*Information provided:*

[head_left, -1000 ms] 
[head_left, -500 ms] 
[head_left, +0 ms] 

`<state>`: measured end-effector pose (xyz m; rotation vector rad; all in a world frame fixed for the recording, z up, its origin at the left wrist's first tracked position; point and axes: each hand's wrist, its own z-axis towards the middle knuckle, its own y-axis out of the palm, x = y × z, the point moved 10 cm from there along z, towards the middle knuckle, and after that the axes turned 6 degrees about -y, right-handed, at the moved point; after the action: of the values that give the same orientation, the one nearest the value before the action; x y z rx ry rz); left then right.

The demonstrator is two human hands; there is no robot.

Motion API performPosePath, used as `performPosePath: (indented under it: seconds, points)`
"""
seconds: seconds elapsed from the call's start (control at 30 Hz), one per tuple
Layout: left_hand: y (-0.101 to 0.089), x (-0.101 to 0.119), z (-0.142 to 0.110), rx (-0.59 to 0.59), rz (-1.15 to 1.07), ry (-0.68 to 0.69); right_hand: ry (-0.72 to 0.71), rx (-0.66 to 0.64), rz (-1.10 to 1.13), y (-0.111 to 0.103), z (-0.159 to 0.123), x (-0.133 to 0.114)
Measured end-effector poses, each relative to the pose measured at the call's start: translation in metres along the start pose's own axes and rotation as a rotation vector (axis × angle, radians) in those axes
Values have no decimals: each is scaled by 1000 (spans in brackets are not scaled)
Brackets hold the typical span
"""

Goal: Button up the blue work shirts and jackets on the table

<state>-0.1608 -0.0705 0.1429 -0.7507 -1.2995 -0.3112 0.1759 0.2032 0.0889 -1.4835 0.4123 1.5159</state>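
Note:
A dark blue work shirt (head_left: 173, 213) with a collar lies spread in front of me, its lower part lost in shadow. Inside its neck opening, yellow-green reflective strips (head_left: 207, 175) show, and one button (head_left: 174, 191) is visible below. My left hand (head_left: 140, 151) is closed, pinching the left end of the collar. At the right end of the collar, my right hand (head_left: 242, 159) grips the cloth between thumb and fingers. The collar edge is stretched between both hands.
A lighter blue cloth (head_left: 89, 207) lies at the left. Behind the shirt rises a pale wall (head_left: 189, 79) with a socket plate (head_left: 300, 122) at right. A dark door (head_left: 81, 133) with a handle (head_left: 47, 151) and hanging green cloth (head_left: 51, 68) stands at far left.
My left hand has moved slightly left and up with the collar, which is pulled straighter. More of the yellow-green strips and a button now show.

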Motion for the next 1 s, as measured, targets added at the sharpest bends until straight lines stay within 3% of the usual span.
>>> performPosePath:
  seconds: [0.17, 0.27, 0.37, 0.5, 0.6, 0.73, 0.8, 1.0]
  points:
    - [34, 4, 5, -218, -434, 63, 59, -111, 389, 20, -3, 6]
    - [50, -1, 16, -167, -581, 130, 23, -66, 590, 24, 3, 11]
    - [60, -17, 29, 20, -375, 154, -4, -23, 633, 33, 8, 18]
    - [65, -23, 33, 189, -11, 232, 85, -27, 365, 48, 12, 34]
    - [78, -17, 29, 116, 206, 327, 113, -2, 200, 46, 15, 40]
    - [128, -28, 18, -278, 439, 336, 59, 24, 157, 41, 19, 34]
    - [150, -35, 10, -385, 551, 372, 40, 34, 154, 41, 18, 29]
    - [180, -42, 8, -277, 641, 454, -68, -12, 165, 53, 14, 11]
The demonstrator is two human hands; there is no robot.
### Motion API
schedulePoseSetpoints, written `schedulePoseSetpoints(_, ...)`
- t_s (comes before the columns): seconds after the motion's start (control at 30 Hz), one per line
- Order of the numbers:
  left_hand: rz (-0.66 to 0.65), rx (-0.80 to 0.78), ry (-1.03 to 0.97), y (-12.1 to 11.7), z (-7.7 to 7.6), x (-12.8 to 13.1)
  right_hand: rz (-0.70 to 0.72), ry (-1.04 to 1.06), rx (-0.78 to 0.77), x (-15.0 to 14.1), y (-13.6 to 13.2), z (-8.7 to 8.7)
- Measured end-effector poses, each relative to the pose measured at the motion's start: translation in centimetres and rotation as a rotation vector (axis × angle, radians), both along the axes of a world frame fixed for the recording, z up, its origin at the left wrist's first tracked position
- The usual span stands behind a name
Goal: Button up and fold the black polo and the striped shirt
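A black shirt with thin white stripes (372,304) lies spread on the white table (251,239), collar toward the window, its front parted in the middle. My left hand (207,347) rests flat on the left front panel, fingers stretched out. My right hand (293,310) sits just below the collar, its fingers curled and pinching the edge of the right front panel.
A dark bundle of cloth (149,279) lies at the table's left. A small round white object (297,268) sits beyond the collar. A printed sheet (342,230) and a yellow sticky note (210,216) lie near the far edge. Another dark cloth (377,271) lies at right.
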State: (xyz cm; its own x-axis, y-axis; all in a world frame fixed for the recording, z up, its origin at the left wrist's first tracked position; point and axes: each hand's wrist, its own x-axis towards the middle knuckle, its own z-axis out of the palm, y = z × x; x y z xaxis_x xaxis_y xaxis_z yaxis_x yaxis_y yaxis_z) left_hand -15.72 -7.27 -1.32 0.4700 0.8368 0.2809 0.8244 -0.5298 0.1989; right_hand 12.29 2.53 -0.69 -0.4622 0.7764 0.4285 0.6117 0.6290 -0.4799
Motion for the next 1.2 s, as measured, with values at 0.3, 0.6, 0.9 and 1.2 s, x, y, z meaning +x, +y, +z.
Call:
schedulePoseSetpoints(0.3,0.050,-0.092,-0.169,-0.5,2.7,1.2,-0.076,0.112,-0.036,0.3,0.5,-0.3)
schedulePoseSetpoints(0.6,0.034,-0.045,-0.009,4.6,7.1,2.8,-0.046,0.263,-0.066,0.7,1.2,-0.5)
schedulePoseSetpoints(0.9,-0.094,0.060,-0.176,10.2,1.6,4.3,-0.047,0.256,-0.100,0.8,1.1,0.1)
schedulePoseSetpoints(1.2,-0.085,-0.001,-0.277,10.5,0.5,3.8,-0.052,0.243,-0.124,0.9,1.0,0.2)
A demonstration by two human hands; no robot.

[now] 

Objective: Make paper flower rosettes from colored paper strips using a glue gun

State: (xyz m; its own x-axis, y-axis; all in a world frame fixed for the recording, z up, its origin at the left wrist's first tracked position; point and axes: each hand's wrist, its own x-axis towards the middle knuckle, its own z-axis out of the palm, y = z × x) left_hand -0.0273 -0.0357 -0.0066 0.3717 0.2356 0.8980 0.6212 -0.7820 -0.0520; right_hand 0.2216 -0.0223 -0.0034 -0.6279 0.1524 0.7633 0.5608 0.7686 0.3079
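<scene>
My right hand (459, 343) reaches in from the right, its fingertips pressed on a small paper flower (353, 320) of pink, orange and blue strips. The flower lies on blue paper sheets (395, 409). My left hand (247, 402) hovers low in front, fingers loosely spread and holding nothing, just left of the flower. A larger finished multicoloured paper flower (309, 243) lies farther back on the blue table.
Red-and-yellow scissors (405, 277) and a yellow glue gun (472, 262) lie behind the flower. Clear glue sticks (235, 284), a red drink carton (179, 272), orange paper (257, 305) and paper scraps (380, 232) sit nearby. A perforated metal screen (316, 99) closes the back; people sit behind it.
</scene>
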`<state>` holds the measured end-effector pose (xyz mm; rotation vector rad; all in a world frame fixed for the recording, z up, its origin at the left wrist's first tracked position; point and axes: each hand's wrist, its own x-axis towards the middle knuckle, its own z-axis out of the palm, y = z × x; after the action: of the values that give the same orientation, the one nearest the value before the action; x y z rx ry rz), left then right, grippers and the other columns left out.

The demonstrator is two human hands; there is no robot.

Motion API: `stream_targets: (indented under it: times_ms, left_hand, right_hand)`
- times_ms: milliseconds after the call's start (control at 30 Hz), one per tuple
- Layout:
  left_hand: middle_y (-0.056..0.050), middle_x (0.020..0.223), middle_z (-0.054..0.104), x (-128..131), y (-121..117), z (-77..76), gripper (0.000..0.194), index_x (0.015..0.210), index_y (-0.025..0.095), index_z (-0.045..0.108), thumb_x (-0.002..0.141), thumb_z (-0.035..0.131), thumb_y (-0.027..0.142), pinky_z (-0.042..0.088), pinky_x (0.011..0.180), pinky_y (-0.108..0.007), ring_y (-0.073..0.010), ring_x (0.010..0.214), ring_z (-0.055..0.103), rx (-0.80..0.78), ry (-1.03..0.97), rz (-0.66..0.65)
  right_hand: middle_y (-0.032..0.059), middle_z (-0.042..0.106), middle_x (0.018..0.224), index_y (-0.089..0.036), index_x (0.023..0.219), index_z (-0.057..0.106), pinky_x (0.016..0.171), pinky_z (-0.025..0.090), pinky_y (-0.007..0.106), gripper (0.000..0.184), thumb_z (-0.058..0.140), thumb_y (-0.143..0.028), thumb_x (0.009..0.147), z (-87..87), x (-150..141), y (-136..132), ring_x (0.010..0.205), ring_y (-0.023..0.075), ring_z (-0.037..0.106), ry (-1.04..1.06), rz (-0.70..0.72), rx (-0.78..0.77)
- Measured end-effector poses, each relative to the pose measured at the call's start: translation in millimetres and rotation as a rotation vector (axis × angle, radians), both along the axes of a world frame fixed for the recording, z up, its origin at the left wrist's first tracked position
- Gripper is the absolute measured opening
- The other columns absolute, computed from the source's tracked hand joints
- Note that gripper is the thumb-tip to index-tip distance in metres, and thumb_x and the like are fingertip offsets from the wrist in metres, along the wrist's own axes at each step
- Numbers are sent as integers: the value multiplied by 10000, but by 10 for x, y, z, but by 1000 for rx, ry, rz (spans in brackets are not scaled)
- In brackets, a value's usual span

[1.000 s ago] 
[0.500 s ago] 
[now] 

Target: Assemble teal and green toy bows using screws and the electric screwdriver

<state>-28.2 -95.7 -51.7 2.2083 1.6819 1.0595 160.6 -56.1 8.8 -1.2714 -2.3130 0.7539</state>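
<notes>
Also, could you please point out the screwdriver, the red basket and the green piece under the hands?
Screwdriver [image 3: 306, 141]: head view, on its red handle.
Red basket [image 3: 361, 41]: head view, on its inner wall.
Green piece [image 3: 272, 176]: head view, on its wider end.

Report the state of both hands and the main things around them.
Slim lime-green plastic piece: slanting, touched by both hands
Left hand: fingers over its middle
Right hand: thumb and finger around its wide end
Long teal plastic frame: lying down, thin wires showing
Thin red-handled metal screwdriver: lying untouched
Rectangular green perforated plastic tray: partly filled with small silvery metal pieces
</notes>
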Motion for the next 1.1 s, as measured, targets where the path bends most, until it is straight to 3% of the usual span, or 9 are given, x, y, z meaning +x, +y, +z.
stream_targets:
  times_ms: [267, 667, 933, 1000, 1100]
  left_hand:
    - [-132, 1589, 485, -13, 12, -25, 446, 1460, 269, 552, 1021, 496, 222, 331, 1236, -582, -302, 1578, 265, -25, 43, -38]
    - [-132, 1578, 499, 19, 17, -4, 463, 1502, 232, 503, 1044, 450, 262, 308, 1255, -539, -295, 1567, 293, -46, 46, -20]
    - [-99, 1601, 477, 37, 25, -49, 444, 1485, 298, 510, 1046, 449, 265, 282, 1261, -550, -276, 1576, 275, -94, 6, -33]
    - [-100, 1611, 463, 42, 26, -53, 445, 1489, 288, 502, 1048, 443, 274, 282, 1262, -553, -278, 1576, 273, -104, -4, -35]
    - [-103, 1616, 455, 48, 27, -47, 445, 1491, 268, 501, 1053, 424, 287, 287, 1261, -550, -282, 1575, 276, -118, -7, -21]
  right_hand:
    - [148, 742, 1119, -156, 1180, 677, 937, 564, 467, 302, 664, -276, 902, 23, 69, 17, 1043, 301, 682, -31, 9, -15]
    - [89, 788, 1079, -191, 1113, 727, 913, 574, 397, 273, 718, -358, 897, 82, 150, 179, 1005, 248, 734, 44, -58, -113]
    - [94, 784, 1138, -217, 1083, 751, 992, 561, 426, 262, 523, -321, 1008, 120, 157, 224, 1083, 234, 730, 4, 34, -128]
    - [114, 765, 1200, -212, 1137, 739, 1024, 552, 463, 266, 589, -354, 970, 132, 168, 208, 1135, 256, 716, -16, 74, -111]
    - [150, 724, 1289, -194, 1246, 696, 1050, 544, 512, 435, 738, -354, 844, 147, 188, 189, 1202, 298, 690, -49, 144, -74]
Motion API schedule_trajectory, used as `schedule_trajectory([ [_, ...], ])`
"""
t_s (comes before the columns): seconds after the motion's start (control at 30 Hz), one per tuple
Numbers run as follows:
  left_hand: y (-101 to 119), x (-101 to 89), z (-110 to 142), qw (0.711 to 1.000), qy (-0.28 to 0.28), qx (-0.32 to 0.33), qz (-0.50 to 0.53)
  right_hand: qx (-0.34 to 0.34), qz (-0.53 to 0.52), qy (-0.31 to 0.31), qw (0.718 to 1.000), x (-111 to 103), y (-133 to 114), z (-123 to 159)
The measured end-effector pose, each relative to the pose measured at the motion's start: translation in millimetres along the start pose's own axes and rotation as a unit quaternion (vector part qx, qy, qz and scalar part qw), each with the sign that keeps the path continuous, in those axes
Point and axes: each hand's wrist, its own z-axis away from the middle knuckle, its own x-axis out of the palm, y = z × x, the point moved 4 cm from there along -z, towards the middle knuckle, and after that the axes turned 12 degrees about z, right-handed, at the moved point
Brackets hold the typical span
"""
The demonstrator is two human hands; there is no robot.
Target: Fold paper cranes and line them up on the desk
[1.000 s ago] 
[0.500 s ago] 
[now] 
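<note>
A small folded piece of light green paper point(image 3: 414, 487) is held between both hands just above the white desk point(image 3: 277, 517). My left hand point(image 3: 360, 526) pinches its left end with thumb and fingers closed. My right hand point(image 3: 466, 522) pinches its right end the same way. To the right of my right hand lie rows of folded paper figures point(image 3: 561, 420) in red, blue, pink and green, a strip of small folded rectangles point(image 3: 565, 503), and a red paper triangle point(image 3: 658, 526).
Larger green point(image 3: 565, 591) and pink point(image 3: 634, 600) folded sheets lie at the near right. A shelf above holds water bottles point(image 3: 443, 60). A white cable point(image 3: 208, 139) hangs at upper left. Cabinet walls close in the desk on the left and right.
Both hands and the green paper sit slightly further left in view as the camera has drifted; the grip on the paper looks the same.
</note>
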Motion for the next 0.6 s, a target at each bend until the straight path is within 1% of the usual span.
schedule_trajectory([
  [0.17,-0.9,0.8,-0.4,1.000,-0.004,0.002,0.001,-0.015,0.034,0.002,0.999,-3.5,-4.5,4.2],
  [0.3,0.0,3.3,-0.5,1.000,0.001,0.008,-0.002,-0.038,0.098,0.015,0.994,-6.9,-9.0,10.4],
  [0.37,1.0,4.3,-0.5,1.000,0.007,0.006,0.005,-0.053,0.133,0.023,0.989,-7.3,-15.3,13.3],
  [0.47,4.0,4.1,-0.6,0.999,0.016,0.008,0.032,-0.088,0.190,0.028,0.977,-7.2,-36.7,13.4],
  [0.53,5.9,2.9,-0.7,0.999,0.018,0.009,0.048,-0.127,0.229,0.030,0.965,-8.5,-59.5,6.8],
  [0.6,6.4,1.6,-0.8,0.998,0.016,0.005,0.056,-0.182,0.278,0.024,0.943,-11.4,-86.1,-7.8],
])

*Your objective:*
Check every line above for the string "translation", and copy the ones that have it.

*Answer section:*
Measured end-effector poses, each relative to the pose measured at the call's start: translation in metres along the start pose's own axes and rotation as a rotation vector (axis × angle, radians) in those axes
- Measured end-effector poses, each relative to the pose measured at the motion's start: translation in centimetres and rotation as a rotation vector (axis × angle, radians), both along the axes of a world frame fixed for the recording, z up, its origin at the left wrist's first tracked position
- Measured end-effector poses, each relative to the pose measured at the call's start: translation in millimetres and rotation as a rotation vector (axis × angle, radians), both along the axes of a world frame fixed for the recording, z up, its origin at the left wrist's first tracked position
The measured end-effector pose, each relative to the pose measured at the motion's start: translation in millimetres along the start pose's own axes and rotation as a unit quaternion (vector part qx, qy, qz and scalar part qw), each with the sign that keeps the path continuous, in those axes

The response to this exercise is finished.